What makes it seductive is the very stuff which makes it dangerous - “the bed’s too clean/ Water’s poison for the system”. Smooth is as abrasive to rough as rough is to smooth. He was a big Wyndham Lewis fan, and I’ve always suspected the inspiration for this track came from the Vorticist magazine ‘Blast’: “Victorian Vampire, the London cloud sucks the Town’s heart... officious mountains keep back drastic winds."

And London is an amassed force (“Hotel maids smile in unison”), society in concentrate form, against which resistance is by necessity solitary. “You know in your brain”, within yourself, you need to leave this place. It’s the Puritan opposition of inner strength to worldly temptation. “Straight home” means not Manchester (by my reckoning, another city) but “one room”, bedsit as monastic cell. (Compare to the earlier ’Flat of Angles’ where the released ex-con discovers “the streets are full of mercenary eyes.”)

”Full Bias Content Guaranteed” 

‘Slags, Slates Etc.’ is a successor to ’C+C’, and the origin of the term “definitive rant”. But while that had been a shopping list of individual gripes given a back-beat, here the slags and slates form an amassed, offensive force against the all-important first-person singer. The repeated diss “slags, slates and tapes” (from which the album gets its title), taken together, suggests an inferior copy. (Slag was originally a waste product, later modified into a term of – or word for - abuse. Slates were what schoolkids used to copy down comprehension before paper. And these were the days where you’d tape albums, trading your saved pennies for degraded sound quality.)

But there’d seem something vampiric about them, even if Smith wasn’t using the term elsewhere. He rages “Everything’s drained by the slates/They are the grey ones of our state, I relate”. (Perhaps in a similar fashion to Priestley’s short story ‘The Grey Ones’.) Like the lifeless feeding on the living, their paradox is that they constantly require the brightly coloured to feed on, but in their feeding inevitably reduce those colours to their own greyness.

So their sucking doesn’t just weaken you, it infects you with their own weakness. Those who can’t drain those who can. (There was a similar image in ‘The NWRA’, when the radio turns another track into an anaemic love song.) Hence as they “ream off names of books and bands” they “kill cultural interest in our land”, poison to all they touch.

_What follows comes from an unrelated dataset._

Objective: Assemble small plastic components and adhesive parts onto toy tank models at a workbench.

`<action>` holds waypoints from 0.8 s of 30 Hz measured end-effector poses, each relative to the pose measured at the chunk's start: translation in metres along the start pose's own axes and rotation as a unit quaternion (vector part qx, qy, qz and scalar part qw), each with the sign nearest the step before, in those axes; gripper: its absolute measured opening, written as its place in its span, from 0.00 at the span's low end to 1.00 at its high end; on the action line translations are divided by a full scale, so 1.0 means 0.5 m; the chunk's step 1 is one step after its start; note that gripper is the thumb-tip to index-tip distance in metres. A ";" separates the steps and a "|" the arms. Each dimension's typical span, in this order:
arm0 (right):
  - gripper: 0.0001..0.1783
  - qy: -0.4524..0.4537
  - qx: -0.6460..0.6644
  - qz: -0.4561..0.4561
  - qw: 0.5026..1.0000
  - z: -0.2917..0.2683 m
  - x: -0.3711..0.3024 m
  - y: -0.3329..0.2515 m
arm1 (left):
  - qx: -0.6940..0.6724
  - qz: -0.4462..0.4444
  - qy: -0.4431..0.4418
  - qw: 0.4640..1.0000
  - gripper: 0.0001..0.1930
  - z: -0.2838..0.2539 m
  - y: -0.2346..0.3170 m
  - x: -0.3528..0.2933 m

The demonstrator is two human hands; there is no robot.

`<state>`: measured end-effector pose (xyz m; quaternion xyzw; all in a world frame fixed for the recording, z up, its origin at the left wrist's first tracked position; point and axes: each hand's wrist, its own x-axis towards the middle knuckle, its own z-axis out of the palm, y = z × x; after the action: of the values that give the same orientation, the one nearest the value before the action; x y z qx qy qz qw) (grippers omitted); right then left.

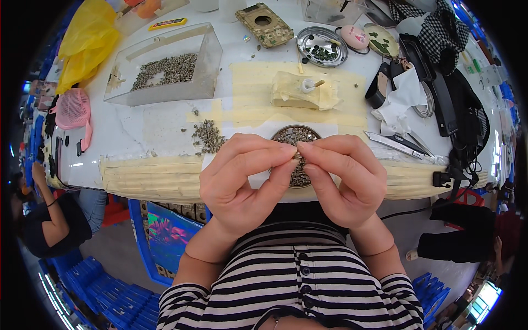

The track may seem a rallying cry to resist them. Except Fall songs, though frequently polemics, are rarely delivery systems for messages to the wider world. They’re things in themselves, and they frequently refer to themselves. It’s truer to say the track is the act of resistance, Smith’s wrath is both response to them and defence against them, the more incendiary it gets the more inoculated against greyness it becomes. (In a similar fashion to the Hero making himself indigestible to the Spectre two albums back.)

It’s true the Fall would themselves borrow, openly and often wholesale. We’ve already seen how ’Frightened’ stole from ’Stepping Stone’. Further acts of shameless kleptomania will include filching a keyboard preset (the intro to ’Fortress’, from the next album) and (yes really) ripping off Spinal Tap (on ’Athlete Cured’). This has led some to see hypocrisy in Smith’s stance.

But when he’d rail against bands who he claimed plagiarised him, he’d simultaneously insist they sounded nothing like him. Which isn’t a contradiction. Smith was often respectful of past greats, at various points praising in song Link Wray and castigating no less than Shakin’ Stevens. (For “the massacre of Blue Christmas/ On him I’d like to land one.”) His ire was less against the library loan than the erzatz. Borrow in the spirit of the original, you make more. Those who offer only store-brand substitutes detract, piss in the same well they’re pulling bails from. On the later track ’Elves’, over a blatantly borrowed Stooges riff, Smith lambasted “the new rock scum/ Spitting on what’s good and gone.”

TS Eliot said: “Immature poets imitate, nature poets steal; bad poets deface what they take, and good poets make it into something better, or at least something different.” Amen.